Hi, Gregory. First, neither Wales nor his PR handler said anything about his title to me, let alone demanded anything. I am aware that there is controversy about the founder designation and credit for Wikipedia. According to the standards of business reporting and the ethos of capitalism, the fact that Wales started and funded the project makes him the founder. This article is about advertising, not about the origins of Wikipedia -- which has been beaten to death. I did credit Sanger as employee #1, and moved on.Re things like Wikipedia taking the place of professionally authored content, as someone who makes their living as a journalist, I agree with you wholeheartedly. I too prefer information that is carefully prepared according to standards -- and I'd like to continue to get paid for such. Which may just be tough luck for me and you.We can bemoan the supremacy of user-generated content, but that just makes us oooold. Or at least, old-fashioned.

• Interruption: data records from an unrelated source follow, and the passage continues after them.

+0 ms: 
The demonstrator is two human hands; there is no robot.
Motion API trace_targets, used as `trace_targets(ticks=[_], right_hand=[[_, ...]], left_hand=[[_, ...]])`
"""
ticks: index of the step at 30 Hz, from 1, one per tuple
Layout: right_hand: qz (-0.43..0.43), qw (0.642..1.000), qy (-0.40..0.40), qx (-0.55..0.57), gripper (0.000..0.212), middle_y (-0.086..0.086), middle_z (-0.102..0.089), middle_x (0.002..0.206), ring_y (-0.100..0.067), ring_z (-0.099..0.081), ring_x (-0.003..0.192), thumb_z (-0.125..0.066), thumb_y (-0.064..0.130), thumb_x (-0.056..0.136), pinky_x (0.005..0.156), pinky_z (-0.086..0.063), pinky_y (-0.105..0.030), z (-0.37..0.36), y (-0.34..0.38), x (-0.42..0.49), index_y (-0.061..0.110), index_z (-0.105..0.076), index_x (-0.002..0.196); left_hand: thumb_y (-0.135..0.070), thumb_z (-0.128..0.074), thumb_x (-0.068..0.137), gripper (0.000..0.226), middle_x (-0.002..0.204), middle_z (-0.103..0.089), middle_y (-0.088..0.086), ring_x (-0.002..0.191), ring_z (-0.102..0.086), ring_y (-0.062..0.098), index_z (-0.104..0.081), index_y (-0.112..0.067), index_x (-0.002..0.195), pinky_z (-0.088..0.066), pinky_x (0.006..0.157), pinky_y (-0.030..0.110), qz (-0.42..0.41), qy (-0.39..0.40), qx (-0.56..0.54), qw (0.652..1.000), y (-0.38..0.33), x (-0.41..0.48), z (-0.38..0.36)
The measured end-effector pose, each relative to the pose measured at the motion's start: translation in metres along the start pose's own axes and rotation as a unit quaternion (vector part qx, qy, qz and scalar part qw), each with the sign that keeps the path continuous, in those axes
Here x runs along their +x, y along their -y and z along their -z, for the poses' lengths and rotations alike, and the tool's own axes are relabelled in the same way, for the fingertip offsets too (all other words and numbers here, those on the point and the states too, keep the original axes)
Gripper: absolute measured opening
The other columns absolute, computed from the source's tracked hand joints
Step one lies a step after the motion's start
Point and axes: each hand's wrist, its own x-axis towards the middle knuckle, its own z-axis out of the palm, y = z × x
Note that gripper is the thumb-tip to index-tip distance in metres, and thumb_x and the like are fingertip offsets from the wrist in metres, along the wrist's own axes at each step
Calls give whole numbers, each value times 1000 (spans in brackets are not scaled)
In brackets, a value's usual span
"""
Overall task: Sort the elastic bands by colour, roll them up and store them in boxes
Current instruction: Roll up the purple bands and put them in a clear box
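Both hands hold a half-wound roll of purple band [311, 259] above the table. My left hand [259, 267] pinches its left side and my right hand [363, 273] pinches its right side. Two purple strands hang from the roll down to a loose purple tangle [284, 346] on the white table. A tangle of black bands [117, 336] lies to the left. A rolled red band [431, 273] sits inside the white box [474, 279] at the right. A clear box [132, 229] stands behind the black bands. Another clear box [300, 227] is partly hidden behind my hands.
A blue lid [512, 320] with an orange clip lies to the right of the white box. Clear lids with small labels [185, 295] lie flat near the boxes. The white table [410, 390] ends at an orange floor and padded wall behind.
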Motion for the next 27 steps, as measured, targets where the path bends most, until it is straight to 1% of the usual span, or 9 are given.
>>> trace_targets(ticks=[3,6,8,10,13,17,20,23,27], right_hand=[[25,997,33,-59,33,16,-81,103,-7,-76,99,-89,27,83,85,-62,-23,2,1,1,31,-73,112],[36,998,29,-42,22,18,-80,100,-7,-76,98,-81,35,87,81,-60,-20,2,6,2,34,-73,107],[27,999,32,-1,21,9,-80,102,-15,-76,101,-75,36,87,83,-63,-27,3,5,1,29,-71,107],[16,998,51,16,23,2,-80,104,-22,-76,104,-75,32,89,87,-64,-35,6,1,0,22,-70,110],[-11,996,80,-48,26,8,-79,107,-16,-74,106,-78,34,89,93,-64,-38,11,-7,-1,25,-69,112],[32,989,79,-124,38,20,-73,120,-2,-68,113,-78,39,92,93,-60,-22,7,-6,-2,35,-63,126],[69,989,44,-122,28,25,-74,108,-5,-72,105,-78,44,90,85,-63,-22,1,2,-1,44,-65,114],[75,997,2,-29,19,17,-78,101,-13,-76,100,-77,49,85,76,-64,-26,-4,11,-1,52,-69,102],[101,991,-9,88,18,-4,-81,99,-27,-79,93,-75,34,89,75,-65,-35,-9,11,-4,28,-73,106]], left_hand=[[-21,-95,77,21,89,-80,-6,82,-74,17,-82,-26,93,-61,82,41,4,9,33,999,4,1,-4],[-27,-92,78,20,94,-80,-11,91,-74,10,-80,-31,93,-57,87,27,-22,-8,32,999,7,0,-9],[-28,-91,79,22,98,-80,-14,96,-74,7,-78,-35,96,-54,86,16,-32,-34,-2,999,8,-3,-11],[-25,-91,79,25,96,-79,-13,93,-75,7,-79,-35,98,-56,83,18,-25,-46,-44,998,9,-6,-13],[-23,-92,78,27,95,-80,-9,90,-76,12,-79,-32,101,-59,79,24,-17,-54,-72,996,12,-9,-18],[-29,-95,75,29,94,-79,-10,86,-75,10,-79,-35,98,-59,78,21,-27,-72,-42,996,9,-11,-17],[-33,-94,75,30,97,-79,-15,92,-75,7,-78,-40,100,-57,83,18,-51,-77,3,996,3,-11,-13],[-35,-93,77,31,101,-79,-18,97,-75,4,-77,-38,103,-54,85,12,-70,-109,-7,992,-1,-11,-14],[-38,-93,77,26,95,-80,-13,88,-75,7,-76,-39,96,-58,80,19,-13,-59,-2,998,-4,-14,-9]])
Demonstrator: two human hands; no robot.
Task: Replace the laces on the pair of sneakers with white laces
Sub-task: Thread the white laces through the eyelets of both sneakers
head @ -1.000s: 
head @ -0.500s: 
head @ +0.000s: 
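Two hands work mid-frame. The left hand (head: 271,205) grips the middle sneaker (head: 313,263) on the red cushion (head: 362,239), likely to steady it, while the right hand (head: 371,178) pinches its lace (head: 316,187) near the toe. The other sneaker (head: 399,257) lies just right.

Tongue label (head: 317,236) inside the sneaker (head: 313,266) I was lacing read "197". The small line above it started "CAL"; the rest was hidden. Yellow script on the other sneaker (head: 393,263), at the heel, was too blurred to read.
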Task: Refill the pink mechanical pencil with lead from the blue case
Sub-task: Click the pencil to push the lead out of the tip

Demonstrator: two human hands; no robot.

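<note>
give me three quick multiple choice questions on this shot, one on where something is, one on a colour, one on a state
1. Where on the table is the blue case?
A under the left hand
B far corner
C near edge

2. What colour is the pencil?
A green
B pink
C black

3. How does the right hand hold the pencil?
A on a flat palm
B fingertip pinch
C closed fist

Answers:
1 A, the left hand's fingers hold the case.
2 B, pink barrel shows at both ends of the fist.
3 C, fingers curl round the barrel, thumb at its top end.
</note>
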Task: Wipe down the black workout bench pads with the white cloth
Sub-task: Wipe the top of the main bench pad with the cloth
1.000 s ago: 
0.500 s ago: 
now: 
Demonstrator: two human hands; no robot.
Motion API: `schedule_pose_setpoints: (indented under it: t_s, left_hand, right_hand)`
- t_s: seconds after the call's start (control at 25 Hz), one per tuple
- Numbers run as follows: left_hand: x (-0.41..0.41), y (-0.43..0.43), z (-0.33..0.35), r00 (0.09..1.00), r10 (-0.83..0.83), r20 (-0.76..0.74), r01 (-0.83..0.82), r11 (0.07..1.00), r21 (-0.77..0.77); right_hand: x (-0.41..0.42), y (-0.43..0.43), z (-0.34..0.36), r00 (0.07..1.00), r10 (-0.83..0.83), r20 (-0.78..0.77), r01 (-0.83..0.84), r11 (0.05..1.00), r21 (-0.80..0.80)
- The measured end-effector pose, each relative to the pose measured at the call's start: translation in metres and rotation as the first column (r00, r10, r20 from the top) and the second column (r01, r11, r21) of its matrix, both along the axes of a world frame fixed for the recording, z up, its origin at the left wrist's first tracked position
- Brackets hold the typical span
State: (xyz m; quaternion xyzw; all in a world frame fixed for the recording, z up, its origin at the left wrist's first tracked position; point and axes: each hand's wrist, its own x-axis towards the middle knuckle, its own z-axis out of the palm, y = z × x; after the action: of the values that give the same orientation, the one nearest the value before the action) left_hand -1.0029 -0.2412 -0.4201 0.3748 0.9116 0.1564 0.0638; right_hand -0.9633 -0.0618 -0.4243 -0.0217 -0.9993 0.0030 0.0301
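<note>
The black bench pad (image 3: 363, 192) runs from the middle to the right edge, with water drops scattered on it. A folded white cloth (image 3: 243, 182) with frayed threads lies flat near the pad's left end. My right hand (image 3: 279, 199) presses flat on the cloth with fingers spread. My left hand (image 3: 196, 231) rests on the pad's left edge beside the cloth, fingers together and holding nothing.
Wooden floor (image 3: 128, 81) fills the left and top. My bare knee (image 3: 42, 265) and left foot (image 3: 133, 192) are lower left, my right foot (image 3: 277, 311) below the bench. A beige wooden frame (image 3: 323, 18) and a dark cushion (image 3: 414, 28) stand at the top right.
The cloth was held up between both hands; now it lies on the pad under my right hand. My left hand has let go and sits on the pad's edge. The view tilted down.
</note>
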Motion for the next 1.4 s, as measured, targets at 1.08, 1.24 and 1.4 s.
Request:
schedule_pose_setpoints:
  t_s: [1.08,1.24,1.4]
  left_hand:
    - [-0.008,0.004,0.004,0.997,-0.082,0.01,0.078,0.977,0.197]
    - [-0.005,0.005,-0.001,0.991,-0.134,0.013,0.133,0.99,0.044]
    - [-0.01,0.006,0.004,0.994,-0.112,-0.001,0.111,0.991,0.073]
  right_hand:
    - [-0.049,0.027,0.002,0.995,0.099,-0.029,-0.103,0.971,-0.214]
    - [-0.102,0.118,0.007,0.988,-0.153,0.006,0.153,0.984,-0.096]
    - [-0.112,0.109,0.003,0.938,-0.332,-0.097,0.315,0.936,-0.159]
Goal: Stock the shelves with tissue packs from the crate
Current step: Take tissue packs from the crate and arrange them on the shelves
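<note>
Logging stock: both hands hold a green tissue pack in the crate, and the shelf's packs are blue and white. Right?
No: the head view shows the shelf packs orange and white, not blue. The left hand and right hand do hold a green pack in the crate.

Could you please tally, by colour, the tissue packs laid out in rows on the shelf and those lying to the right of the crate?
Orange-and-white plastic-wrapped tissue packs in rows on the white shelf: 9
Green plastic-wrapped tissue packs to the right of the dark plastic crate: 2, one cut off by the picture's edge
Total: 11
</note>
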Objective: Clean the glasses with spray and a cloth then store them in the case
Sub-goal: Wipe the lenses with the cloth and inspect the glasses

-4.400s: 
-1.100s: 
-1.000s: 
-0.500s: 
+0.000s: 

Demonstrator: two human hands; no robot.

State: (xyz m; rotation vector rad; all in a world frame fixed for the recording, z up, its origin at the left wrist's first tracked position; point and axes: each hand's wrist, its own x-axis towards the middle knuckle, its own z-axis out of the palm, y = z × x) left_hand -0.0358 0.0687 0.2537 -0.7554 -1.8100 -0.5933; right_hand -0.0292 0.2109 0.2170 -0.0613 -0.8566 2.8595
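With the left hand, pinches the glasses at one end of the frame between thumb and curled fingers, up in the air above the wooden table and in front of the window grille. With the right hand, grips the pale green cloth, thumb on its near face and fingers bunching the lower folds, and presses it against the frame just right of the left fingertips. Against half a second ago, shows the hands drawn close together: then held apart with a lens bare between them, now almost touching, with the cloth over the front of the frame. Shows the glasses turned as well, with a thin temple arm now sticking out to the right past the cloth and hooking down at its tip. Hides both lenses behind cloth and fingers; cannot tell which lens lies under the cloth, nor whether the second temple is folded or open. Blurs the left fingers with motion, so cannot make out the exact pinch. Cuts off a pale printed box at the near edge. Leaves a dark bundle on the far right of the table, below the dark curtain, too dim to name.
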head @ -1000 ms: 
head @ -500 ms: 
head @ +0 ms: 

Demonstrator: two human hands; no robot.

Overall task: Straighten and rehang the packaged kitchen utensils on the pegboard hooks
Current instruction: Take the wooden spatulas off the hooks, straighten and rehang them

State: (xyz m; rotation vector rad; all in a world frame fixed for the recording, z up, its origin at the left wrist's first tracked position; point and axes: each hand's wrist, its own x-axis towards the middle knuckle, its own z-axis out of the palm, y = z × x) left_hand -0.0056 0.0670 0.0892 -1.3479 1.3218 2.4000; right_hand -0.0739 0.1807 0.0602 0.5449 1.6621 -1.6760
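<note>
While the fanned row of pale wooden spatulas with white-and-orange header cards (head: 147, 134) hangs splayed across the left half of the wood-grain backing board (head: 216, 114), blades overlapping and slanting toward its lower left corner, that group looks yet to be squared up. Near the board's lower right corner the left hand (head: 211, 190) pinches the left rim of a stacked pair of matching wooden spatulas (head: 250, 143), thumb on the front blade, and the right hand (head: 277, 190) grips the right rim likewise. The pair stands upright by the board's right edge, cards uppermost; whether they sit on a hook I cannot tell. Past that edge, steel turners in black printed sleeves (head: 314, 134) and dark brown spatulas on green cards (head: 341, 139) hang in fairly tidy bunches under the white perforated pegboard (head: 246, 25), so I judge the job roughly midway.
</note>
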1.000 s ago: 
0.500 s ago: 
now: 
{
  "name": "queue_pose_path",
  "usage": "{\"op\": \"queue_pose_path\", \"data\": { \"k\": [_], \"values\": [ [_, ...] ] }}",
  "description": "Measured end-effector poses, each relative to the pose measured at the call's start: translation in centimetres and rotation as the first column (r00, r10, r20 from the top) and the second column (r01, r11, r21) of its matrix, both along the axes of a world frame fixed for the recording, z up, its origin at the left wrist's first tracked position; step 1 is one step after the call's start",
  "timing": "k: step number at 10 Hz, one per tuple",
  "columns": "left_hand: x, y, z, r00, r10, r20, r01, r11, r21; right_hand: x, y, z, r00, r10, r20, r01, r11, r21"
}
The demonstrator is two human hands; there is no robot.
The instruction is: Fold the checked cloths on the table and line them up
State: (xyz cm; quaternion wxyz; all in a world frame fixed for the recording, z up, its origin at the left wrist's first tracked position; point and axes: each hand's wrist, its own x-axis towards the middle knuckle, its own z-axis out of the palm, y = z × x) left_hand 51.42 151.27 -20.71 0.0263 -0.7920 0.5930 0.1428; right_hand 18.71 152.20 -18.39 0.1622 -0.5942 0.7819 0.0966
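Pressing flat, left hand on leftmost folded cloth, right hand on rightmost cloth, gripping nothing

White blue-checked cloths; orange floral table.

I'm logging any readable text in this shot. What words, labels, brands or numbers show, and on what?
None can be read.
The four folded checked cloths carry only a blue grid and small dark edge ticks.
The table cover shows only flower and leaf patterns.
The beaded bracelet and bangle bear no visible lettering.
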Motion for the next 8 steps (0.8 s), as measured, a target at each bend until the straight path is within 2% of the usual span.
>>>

It's kind of tough to read past words #2 and #3, "Wikipedia founder". Laughable. Did Jimbo demand that you label him as such? Did he ask that Dr. Larry Sanger's name (you know, the guy who brought the wiki software to the encyclopedia table, the guy who named "Wikipedia", and the guy who acted as its editor-in-chief for the formative period) be firmly tied to the label "employee"?As millions of dollars and thousands of jobs are disappearing at encyclopedias and newspapers, and we lose our professionally-rendered culture of information, what has it been replaced with? Wikipedia? Wikia? How much have they added to the economy?When journalists have their blinders on and their star-struck spectacles focused on their subjects, the readers are not served. Sorry to be a wet blanket, Ms. Kuchinskas, but...You've been had.